In the author’s practice area, affected foals very often have been treated with antiulcer medications, including H2 receptor blockers, proton pump inhibitors, and sucralfate, by the time they are presented with signs of gastric outflow obstruction. The apparent failure of a regimen of antiulcer medications to prevent development of severe ulcers in the upper GI tract may reflect an inability of even effective therapeutic agents to work when anatomic stricture restricts the normal removal of acidic contents from the gastric lumen or when illness alters normal blood flow to the gastric and duodenal mucosa. It is also possible that even when hydrochloric acid output is modulated, ulcerogenesis is still mediated by organic acids, such as lactic acid produced by Lactobacillus acidophilus and volatile fatty acids made by other fermentative organisms that can survive in the stomach.

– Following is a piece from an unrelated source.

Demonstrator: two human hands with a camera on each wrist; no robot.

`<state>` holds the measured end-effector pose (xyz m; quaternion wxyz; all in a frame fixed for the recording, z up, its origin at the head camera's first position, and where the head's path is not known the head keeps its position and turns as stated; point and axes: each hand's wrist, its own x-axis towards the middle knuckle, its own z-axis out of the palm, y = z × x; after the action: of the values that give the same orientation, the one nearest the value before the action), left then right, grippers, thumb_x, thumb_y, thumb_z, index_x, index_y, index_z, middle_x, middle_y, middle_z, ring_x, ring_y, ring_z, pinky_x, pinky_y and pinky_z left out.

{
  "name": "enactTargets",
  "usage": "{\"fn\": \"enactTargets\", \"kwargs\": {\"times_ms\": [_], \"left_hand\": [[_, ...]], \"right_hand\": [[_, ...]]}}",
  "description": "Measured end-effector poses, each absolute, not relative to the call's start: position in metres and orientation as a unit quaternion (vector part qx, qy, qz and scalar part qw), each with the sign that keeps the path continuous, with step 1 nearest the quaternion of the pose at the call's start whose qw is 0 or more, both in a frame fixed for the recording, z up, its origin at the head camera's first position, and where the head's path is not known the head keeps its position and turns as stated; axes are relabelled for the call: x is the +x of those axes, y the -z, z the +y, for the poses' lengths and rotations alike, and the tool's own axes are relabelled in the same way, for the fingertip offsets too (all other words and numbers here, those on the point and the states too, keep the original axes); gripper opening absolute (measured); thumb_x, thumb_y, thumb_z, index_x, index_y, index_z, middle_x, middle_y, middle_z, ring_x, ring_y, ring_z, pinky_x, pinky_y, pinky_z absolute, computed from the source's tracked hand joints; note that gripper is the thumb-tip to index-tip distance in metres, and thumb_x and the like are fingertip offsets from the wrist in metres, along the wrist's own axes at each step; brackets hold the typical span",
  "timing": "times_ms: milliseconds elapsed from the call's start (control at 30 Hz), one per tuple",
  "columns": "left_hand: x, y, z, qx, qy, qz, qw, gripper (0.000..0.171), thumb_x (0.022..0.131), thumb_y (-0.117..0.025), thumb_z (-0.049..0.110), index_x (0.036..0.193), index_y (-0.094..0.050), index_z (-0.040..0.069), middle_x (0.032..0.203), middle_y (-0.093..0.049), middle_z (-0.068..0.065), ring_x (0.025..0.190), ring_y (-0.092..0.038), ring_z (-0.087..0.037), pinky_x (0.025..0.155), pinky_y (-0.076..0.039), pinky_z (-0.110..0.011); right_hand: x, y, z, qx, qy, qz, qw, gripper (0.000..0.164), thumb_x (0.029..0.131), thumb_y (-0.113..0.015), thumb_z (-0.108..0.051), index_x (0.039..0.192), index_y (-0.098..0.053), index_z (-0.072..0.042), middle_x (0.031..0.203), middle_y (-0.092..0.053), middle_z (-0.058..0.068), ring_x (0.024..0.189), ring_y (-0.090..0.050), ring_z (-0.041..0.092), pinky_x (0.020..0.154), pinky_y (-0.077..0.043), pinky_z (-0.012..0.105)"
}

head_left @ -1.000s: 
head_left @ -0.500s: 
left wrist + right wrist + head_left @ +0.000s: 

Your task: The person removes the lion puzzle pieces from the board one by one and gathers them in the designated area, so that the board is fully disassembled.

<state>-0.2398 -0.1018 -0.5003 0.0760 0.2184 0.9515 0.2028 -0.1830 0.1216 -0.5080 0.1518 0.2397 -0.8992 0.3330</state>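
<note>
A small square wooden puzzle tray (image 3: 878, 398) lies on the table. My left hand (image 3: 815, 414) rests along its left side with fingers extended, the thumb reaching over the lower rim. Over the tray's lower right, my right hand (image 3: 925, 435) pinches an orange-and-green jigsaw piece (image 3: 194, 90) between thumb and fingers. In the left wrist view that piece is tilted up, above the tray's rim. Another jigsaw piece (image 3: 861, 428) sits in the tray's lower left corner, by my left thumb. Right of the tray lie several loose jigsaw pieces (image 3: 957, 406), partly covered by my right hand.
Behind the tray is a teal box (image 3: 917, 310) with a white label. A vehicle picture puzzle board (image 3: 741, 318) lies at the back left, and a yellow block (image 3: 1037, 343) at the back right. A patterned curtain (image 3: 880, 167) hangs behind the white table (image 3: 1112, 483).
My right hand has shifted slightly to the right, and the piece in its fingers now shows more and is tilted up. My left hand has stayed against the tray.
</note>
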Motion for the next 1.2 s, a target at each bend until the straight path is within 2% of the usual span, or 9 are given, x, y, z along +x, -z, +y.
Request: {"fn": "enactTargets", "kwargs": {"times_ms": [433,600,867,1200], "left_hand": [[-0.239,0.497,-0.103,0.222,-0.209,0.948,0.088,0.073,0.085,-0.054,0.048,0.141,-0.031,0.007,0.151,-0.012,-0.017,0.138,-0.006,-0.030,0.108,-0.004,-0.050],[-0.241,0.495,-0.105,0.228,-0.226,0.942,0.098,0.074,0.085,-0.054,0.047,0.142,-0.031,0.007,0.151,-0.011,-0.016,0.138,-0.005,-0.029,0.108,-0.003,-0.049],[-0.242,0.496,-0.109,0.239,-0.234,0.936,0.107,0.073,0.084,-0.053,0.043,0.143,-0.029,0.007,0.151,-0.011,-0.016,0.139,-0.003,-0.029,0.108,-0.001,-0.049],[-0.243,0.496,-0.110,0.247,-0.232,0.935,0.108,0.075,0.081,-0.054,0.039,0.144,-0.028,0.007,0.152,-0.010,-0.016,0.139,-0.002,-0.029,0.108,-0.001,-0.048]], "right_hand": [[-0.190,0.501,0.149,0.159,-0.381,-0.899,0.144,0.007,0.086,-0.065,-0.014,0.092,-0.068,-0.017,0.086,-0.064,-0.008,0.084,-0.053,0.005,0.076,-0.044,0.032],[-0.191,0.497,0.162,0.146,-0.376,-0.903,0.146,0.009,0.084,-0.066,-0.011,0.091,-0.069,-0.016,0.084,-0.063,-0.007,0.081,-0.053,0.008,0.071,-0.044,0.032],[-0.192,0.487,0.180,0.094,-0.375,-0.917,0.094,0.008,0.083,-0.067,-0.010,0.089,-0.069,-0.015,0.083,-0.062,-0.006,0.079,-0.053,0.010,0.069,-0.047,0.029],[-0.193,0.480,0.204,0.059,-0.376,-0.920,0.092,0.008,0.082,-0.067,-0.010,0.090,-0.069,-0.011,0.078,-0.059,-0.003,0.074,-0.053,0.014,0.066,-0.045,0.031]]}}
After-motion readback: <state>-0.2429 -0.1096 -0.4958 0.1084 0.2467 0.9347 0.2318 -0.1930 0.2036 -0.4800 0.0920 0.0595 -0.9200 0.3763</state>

The contribution of these acid products to ulcer formation in foals is unknown, but in older foals being fed concentrate-rich diets to encourage growth, these acids may have the same deleterious effects as have been proposed in adult horses upon prolonged contact with the gastric mucosa, especially the squamous portion. Bile acids that enter the stomach in refluxing duodenal fluid are another organic acid that may be a vehicle of injury to gastric cells, although it has been proposed that these acids play a more direct role in causing esophagitis (upon reflux) than gastritis.